1 Macabeus 16. Ptolomeu, não havendo conseguido o que desejava, retirou-se para a fortaleza de Dagom, que está acima de Jerico. Hircano, após ser elevado ao cargo de sumo sacerdote, que seu pai deixara vago ao morrer, e depois de oferecer sacrifícios a Deus, perseguiu-o com um grande exército e o sitiou. Todavia, embora sendo mais forte que o seu inimigo em tudo o mais, deixou-se vencer pelo amor à mãe e aos irmãos, pois Ptolomeu levou-os à mura­lha e os mandou açoitar à vista de todos, com a ameaça de os lançar abaixo se ele não levantasse o cerco.

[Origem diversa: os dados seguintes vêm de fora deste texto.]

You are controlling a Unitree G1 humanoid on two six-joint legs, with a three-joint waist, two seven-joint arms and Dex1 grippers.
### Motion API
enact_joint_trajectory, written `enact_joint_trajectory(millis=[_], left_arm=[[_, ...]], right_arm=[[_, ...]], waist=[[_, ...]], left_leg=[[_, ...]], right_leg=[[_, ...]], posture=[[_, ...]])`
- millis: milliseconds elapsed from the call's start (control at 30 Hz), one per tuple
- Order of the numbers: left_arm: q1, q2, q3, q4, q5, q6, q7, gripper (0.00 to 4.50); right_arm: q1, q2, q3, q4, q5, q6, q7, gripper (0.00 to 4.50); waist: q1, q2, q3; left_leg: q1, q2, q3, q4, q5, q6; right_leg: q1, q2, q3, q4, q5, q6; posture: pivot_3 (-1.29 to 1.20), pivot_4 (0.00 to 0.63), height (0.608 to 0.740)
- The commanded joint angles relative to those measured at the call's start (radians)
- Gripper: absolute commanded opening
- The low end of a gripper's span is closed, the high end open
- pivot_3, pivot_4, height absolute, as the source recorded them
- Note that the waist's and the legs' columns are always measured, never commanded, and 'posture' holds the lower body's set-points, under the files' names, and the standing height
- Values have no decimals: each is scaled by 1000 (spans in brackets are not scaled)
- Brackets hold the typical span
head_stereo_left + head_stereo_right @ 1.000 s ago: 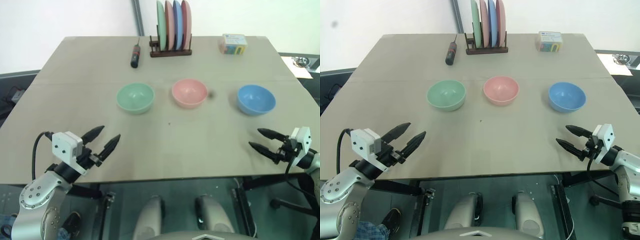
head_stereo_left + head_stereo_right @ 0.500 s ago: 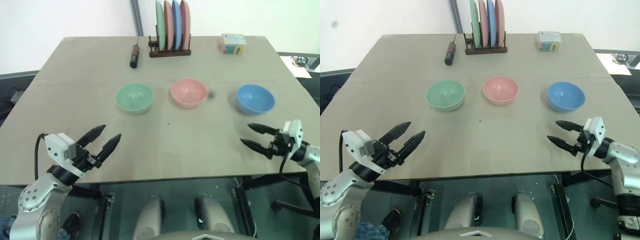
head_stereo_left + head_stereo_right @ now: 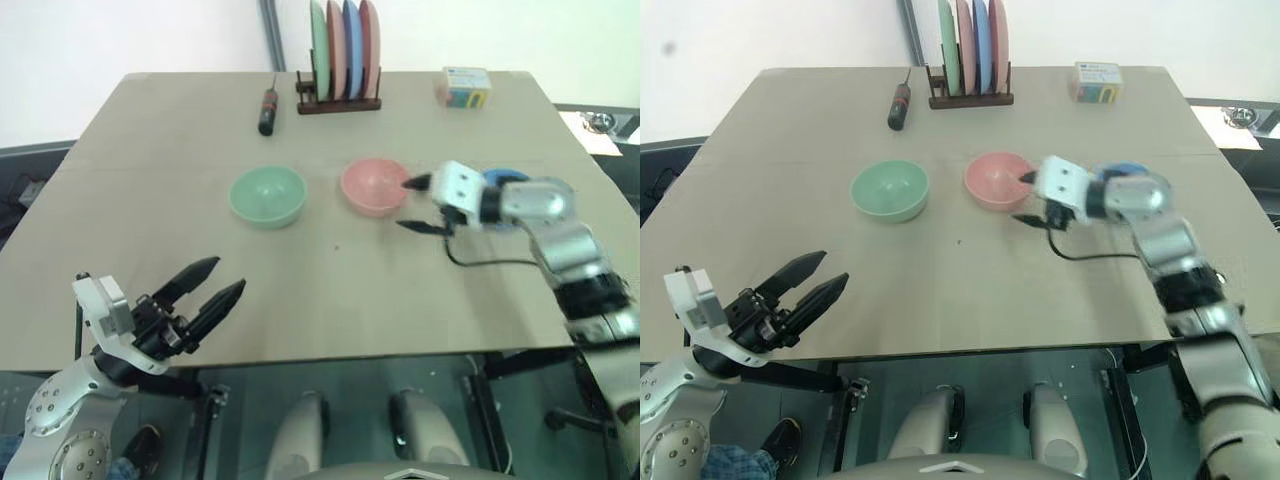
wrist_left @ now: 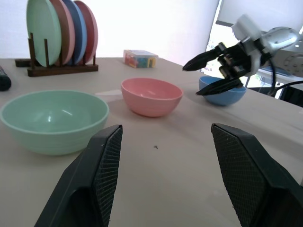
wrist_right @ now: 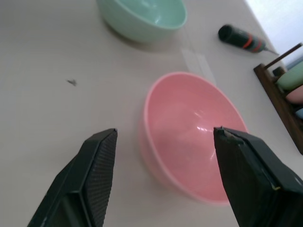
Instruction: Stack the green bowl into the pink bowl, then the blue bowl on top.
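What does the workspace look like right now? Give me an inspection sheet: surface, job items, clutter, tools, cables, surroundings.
Surface: tan table, a seam running across it behind the bowls.
Job's things: green bowl, pink bowl and blue bowl stand apart in a row, upright, none stacked yet.
Clutter: screwdriver, rack of upright plates and small colourful box along the far edge.
Grippers: left tool open, holding nothing, above the near table edge; right tool open, holding nothing, beside the pink bowl, in front of the blue bowl.
Cables: black cable hanging off the right wrist, over the table.
Surroundings: white wall behind; dark floor at the sides.
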Motion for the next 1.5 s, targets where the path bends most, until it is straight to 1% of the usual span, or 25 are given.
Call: enact_joint_trajectory(millis=[33,167,300,400,433,533,567,600,700,767,867,967,1067,1167,1333,1400,1467,1500], left_arm=[[14,2,22,-46,-8,-11,4,3176],[56,-6,41,-67,-11,-16,8,3176],[78,-11,52,-79,-10,-21,17,3176],[82,-12,57,-84,-6,-21,24,3238],[83,-12,59,-85,-4,-22,26,3238],[93,-14,62,-88,-4,-26,27,3238],[96,-15,63,-88,-5,-27,26,3238],[95,-15,63,-87,-5,-28,26,3238],[88,-13,55,-78,1,-29,26,3238],[78,-10,48,-71,4,-29,24,3238],[60,-3,42,-58,7,-25,17,3238],[41,3,38,-45,12,-20,12,3238],[24,12,32,-31,19,-17,4,3238],[8,20,29,-17,18,-12,-5,3238],[-23,35,20,5,25,-1,-17,3238],[-34,46,19,11,22,9,-21,3238],[-42,55,22,17,19,16,-26,3238],[-48,63,23,24,20,20,-30,3238]], right_arm=[[-119,52,53,182,-88,-69,-28,3375],[-199,103,113,353,-151,-150,-3,3375],[-271,170,143,516,-218,-169,-53,3375],[-308,205,149,598,-241,-198,-62,2625],[-315,212,147,614,-243,-209,-59,2114],[-321,221,142,629,-244,-230,-41,857],[-320,220,141,627,-245,-235,-36,367],[-316,215,140,620,-245,-239,-26,54],[-301,200,133,580,-238,-243,11,54],[-280,180,129,519,-225,-238,55,54],[-214,132,119,335,-181,-192,161,54],[-123,79,114,106,-125,-108,265,54],[-38,25,122,-80,-97,-42,335,54],[8,13,123,-181,-89,21,339,54],[25,4,128,-208,-109,45,312,54],[31,-4,125,-228,-103,66,315,635],[43,-12,112,-266,-83,105,324,987],[52,-16,96,-292,-67,137,324,1570]], waist=[[-1,0,0],[-3,0,0],[-7,0,0],[-7,1,0],[-7,1,0],[-6,1,0],[-6,1,1],[-6,1,1],[-7,1,1],[-7,1,1],[-4,1,1],[-3,1,1],[-4,1,1],[-6,1,1],[-5,1,1],[-5,1,1],[-3,1,1],[-1,1,1]], left_leg=[[0,0,1,0,0,0],[-1,0,0,-1,0,0],[0,0,1,-2,0,0],[1,0,0,-2,0,0],[1,0,0,-2,0,0],[0,0,0,-2,0,0],[0,0,0,-2,0,0],[0,0,0,-2,0,0],[0,0,1,-2,0,0],[0,0,0,-2,0,0],[0,0,0,-2,0,0],[0,0,0,-3,0,0],[0,0,0,-3,0,0],[1,0,0,-3,0,0],[1,1,0,-2,0,0],[1,1,0,-2,0,0],[1,0,0,-2,0,0],[0,0,0,-2,0,0]], right_leg=[[0,0,1,-1,0,0],[0,0,0,-2,0,0],[0,0,0,-1,0,0],[-1,0,0,1,0,0],[-1,0,0,1,0,0],[-1,0,0,0,0,0],[-1,0,0,0,0,0],[-1,0,0,0,0,0],[-1,0,0,0,0,0],[-2,0,0,0,0,0],[-1,0,0,0,0,0],[-1,0,0,-1,0,0],[-1,0,0,0,0,0],[-1,0,0,0,0,0],[-1,0,0,1,0,0],[-1,0,0,0,0,0],[-1,0,0,0,0,0],[-1,0,0,0,0,0]], posture=[[0,150,740],[0,150,740],[0,150,740],[0,150,740],[0,150,740],[0,150,740],[0,150,740],[0,150,740],[0,150,740],[0,150,740],[0,150,740],[0,150,740],[0,150,740],[0,150,740],[0,150,740],[0,150,740],[0,150,740],[0,150,740]])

Hircano ficou imensamente aflito, e o desejo de poupar sangue e tormentos a pessoas tão queridas enfraqueceu sua coragem. Sua mãe, ao contrário, fazia-lhe sinais com a mão para que continuasse o cerco com maior coragem e exortava-o a não se deixar vencer pela fraqueza, mas seguir o movimento de sua justa cólera, a fim de vingá-los daquele detestável inimigo e fazê-lo sofrer o merecido castigo pela sua horrível crueldade. Quanto a ela, morreria com prazer em meio a tormentos, contanto que um homem tão mau recebesse um castigo propor­cional aos seus crimes. Essas palavras animaram Hircano a novos esforços para tomar o castelo. Mas, quando via que se descarregavam novos golpes sobre sua mãe, o ardor arrefecia, e a cólera cedia ao seu extremo afeto por ela.

Assim, o cerco prolongou-se, e chegou o sétimo ano, que é um ano de des­canso para os judeus, o qual veio a livrar Ptolomeu da vingança de Hircano. O traidor, livre do medo, matou a mãe e os dois irmãos de Hircano e fugiu para junto de Zemom, cognominado Cotilã, que havia usurpado o governo na cidade de Filadélfia.